Filter the lines below, copying only those with the string "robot".

■ Listed entries
============

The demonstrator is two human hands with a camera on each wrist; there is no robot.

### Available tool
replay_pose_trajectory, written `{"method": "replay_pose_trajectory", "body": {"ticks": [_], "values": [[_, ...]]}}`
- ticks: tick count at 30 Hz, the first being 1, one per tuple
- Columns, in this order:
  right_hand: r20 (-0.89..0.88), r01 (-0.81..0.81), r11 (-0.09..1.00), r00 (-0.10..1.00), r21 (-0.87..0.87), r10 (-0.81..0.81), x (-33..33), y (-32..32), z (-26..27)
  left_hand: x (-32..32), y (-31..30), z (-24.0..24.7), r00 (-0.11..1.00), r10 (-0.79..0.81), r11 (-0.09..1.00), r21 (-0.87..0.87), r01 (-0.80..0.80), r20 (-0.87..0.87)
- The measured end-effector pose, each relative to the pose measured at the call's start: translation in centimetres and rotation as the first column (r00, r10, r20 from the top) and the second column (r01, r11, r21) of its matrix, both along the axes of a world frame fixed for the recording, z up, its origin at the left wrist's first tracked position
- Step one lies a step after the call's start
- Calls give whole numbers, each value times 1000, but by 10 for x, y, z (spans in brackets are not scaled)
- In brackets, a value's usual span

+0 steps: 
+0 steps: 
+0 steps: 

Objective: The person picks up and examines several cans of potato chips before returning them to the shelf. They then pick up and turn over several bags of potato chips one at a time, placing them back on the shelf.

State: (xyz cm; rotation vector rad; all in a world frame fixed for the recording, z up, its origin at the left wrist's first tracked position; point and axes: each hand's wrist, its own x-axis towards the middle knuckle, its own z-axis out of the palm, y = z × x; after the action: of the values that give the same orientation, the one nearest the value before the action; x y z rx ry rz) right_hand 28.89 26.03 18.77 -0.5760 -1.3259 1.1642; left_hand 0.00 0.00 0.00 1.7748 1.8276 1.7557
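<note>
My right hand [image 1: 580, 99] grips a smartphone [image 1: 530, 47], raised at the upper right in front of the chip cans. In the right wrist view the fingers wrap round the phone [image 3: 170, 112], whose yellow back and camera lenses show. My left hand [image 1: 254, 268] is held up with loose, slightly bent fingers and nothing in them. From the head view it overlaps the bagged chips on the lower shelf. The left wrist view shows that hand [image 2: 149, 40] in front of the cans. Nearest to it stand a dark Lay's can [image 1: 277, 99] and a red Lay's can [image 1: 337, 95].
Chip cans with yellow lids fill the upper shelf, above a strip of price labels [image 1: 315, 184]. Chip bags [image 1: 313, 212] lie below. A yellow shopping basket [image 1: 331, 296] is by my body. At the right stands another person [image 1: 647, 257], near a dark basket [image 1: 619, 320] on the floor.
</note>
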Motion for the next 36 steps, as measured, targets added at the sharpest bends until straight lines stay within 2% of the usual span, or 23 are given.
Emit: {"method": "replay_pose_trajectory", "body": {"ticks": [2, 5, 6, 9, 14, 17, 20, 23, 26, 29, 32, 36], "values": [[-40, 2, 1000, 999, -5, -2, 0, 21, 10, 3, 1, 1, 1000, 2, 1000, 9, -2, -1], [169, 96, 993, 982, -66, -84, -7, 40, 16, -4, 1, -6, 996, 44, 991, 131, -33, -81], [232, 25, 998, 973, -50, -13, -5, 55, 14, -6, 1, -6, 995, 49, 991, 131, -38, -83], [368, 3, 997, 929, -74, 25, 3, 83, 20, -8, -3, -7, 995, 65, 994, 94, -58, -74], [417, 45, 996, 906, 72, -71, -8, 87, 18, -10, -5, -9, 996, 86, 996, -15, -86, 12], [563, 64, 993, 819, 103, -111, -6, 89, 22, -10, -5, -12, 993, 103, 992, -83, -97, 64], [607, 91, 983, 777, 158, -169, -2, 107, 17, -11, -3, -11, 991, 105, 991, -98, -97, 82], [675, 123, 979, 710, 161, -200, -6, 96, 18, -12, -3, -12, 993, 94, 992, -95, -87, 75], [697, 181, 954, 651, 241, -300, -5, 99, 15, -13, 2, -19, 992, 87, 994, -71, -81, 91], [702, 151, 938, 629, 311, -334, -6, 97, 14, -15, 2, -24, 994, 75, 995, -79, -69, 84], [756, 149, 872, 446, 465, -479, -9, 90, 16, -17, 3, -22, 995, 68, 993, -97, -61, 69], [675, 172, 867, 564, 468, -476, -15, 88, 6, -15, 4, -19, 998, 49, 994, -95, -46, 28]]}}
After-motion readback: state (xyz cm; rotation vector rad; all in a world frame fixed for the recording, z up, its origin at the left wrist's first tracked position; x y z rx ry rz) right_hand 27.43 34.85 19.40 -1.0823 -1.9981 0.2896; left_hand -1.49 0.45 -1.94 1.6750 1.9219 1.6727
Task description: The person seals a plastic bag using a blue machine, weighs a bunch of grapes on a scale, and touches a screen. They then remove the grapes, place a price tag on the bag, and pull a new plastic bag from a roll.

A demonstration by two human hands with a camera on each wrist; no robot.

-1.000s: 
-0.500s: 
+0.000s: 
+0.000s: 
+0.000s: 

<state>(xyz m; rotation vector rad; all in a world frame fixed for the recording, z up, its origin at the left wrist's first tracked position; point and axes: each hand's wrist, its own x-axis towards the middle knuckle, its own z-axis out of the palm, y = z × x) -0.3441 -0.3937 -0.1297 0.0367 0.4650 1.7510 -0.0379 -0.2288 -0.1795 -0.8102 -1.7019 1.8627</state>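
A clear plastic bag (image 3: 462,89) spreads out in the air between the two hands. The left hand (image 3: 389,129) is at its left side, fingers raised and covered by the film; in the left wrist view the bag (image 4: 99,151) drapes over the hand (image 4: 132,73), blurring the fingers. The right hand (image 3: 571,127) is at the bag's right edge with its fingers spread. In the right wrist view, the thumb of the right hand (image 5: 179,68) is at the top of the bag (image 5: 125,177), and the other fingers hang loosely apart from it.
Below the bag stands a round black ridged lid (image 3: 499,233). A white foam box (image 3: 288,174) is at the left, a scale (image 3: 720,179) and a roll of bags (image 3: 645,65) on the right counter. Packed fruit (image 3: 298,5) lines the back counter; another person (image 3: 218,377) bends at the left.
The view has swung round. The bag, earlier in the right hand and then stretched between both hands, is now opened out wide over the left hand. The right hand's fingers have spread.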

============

■ Exercise result
The demonstrator is two human hands with a camera on each wrist; there is no robot.
A demonstration by two human hands with a camera on each wrist; no robot.

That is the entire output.